'''
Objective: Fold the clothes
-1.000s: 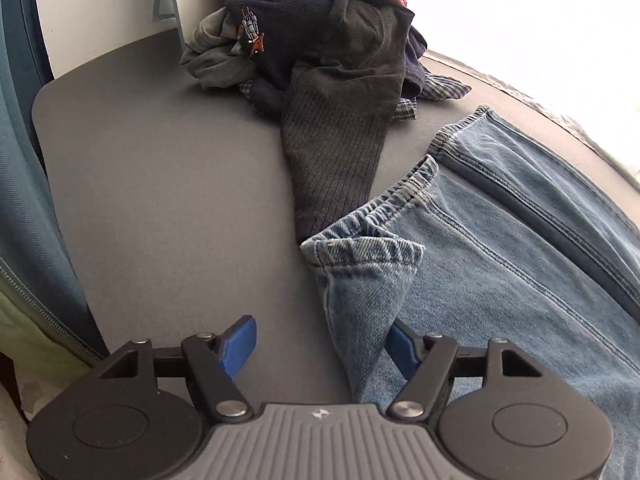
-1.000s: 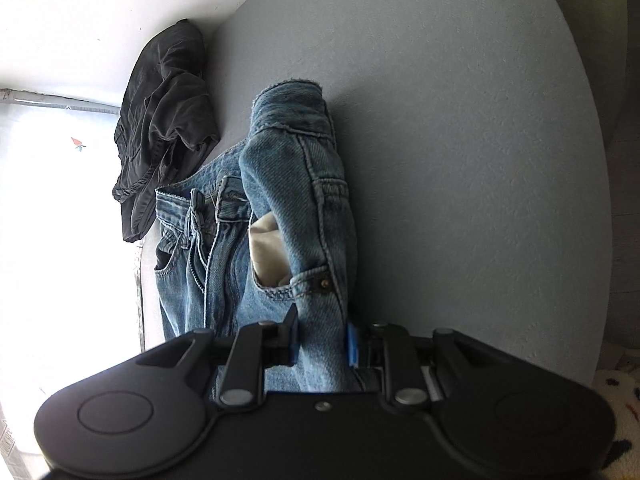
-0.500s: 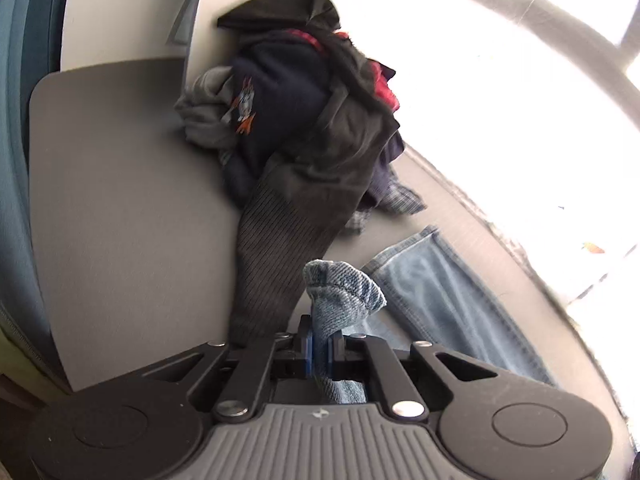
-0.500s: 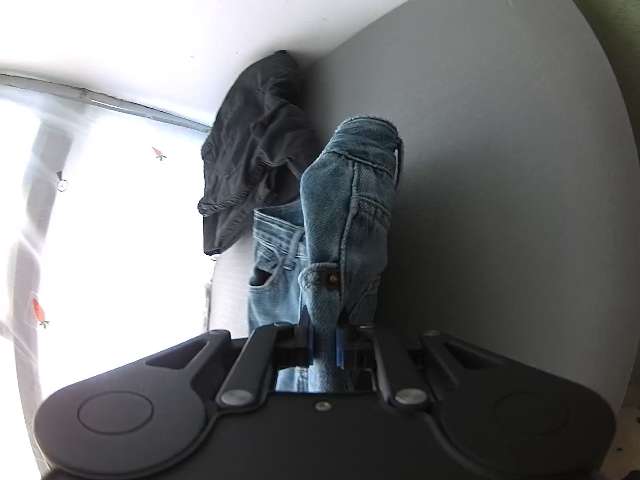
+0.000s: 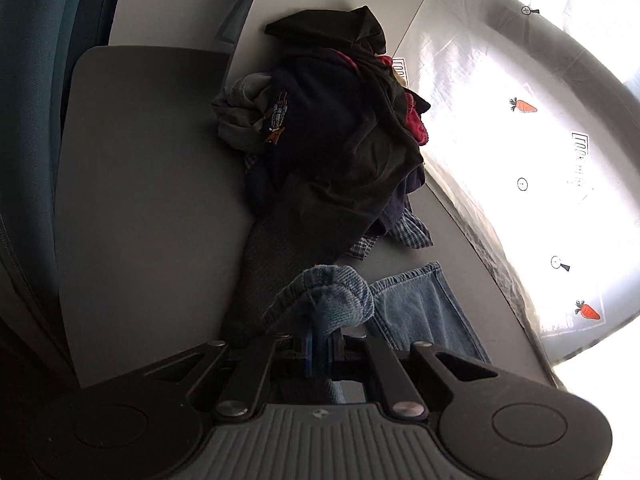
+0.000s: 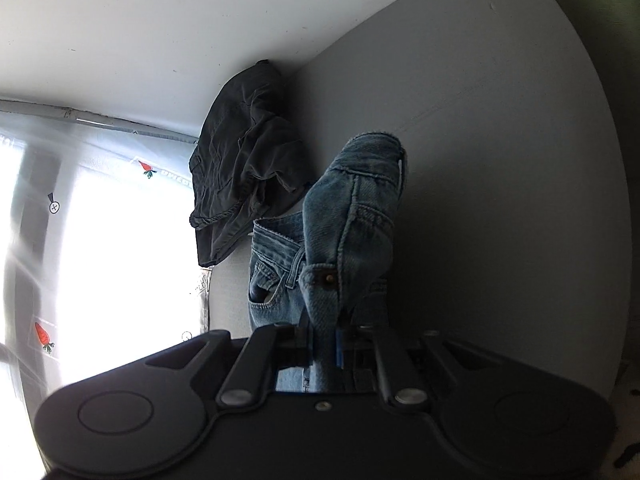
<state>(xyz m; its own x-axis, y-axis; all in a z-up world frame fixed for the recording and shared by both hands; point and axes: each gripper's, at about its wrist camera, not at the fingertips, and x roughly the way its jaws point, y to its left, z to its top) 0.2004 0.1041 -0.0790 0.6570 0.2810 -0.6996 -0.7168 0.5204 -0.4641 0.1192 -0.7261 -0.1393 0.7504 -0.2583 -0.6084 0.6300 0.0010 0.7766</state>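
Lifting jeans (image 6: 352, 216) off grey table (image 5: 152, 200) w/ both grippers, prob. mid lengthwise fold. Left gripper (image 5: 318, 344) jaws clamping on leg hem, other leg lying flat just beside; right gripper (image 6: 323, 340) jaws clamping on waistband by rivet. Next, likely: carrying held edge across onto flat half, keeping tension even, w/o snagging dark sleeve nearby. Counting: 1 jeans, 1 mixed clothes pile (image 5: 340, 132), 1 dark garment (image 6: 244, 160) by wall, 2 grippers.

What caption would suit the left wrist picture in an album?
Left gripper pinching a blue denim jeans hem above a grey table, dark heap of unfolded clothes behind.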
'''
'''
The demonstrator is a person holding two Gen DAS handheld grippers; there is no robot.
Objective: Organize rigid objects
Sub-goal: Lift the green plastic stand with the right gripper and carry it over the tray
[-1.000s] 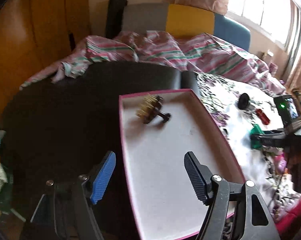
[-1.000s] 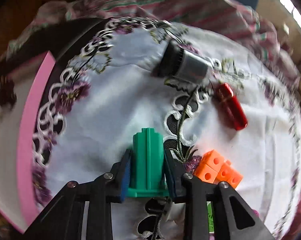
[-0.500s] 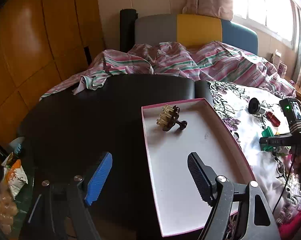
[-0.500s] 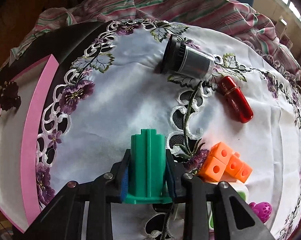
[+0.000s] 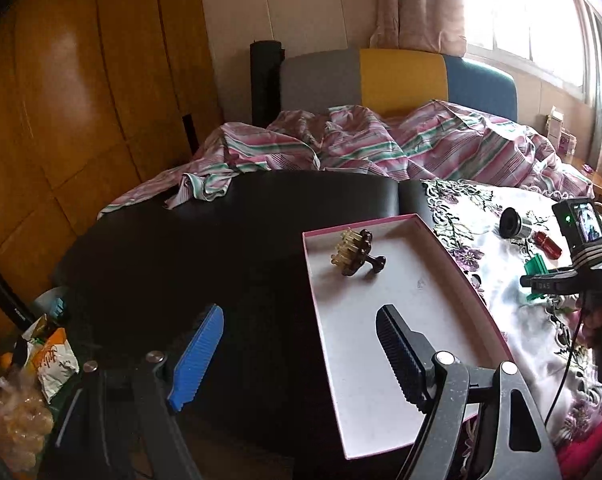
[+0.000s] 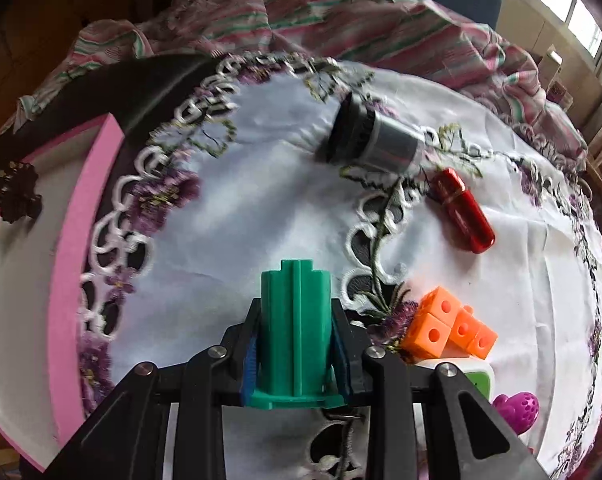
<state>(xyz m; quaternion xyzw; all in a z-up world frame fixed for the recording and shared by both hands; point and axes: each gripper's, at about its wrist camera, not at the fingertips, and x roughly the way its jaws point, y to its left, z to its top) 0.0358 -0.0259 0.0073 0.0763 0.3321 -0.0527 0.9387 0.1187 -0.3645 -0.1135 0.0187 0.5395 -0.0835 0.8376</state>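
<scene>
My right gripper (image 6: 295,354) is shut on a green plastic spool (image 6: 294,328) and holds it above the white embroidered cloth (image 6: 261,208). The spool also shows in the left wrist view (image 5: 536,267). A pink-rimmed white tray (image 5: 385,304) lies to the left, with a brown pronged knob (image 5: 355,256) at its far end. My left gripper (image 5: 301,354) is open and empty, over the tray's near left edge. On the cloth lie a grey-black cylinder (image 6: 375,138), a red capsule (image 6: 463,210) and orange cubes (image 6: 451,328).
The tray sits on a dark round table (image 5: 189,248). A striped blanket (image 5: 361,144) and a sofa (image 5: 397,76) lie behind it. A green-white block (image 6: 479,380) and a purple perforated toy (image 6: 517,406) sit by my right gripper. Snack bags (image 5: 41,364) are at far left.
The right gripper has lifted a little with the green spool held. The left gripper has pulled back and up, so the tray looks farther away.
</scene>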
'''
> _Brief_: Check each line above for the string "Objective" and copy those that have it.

> _Exercise result_:
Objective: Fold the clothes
Objective: Organize rigid objects

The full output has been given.